--- Aim of the task ---
Your answer must be the full listing below, repeated exactly, with no pictures in it.

────────────────────

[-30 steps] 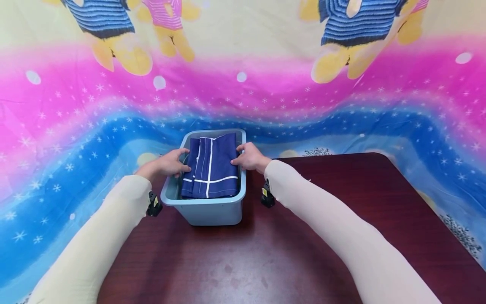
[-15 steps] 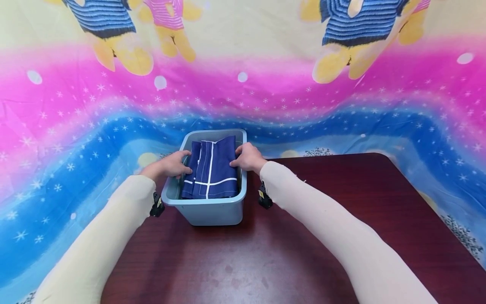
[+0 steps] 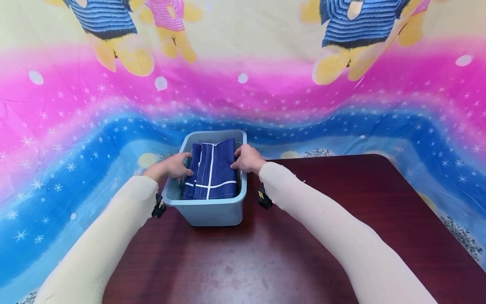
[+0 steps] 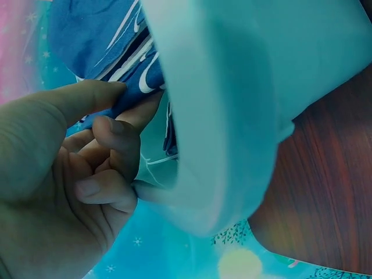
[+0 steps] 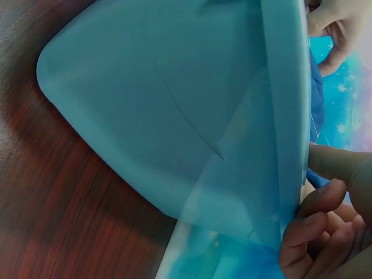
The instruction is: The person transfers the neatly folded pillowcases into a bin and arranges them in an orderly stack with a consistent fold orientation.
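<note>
A folded navy cloth with white lines lies inside a light blue-grey plastic bin. At its left edge my left hand pinches the cloth between thumb and fingers, as the left wrist view shows, with the other fingers curled near the bin's rim. On the opposite side, my right hand reaches over the rim and grips the cloth's right edge, thumb on top. The right wrist view mostly shows the bin's outer wall, which hides most of the cloth.
The bin stands on a dark red-brown wooden table, near its far edge. Behind and around hangs a printed fabric backdrop in pink, blue and cream. Each wrist wears a small black camera.
The cloth has sunk slightly lower in the bin, its far edge coming down and nearer. Both hands keep hold of it; my left hand has shifted slightly right and down.
</note>
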A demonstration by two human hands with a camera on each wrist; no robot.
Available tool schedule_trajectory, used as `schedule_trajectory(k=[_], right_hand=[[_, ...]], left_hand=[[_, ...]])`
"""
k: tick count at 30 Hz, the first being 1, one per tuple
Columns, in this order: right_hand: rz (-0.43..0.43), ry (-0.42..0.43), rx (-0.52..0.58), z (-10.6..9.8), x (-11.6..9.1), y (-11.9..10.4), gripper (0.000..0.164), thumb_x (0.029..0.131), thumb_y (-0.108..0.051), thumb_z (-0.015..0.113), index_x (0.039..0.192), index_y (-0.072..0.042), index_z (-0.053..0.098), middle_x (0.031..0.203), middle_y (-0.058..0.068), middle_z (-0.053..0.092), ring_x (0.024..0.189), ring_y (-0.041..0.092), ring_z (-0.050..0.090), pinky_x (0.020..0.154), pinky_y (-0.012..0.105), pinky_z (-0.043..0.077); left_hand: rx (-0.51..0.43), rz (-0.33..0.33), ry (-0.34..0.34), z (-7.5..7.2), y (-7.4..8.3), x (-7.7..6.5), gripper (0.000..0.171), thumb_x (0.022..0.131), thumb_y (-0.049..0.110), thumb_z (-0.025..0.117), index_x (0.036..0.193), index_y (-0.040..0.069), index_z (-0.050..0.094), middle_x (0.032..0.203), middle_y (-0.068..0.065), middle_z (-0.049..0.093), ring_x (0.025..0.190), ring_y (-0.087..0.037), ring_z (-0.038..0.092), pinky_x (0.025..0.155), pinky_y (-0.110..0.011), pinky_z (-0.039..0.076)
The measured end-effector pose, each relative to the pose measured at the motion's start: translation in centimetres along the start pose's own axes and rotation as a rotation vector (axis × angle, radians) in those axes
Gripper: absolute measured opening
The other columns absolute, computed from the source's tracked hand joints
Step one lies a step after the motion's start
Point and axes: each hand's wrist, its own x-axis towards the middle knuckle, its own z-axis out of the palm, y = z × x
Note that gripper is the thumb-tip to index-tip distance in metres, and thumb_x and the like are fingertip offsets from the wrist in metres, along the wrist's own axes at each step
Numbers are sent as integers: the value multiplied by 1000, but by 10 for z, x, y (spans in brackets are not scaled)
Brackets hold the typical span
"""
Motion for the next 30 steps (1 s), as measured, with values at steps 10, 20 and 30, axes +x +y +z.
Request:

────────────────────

--- Exercise answer ---
[-30 steps] 
[-15 steps] 
[+0 steps] 
[+0 steps] 
[+0 steps] 
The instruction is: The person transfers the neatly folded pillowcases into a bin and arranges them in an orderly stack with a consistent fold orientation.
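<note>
A folded navy cloth with white lines lies inside a light blue-grey plastic bin. At its left edge my left hand pinches the cloth between thumb and fingers, as the left wrist view shows, with the other fingers curled near the bin's rim. On the opposite side, my right hand reaches over the rim and grips the cloth's right edge, thumb on top. The right wrist view mostly shows the bin's outer wall, which hides most of the cloth.
The bin stands on a dark red-brown wooden table, near its far edge. Behind and around hangs a printed fabric backdrop in pink, blue and cream. Each wrist wears a small black camera.
The cloth has sunk slightly lower in the bin, its far edge coming down and nearer. Both hands keep hold of it; my left hand has shifted slightly right and down.
</note>
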A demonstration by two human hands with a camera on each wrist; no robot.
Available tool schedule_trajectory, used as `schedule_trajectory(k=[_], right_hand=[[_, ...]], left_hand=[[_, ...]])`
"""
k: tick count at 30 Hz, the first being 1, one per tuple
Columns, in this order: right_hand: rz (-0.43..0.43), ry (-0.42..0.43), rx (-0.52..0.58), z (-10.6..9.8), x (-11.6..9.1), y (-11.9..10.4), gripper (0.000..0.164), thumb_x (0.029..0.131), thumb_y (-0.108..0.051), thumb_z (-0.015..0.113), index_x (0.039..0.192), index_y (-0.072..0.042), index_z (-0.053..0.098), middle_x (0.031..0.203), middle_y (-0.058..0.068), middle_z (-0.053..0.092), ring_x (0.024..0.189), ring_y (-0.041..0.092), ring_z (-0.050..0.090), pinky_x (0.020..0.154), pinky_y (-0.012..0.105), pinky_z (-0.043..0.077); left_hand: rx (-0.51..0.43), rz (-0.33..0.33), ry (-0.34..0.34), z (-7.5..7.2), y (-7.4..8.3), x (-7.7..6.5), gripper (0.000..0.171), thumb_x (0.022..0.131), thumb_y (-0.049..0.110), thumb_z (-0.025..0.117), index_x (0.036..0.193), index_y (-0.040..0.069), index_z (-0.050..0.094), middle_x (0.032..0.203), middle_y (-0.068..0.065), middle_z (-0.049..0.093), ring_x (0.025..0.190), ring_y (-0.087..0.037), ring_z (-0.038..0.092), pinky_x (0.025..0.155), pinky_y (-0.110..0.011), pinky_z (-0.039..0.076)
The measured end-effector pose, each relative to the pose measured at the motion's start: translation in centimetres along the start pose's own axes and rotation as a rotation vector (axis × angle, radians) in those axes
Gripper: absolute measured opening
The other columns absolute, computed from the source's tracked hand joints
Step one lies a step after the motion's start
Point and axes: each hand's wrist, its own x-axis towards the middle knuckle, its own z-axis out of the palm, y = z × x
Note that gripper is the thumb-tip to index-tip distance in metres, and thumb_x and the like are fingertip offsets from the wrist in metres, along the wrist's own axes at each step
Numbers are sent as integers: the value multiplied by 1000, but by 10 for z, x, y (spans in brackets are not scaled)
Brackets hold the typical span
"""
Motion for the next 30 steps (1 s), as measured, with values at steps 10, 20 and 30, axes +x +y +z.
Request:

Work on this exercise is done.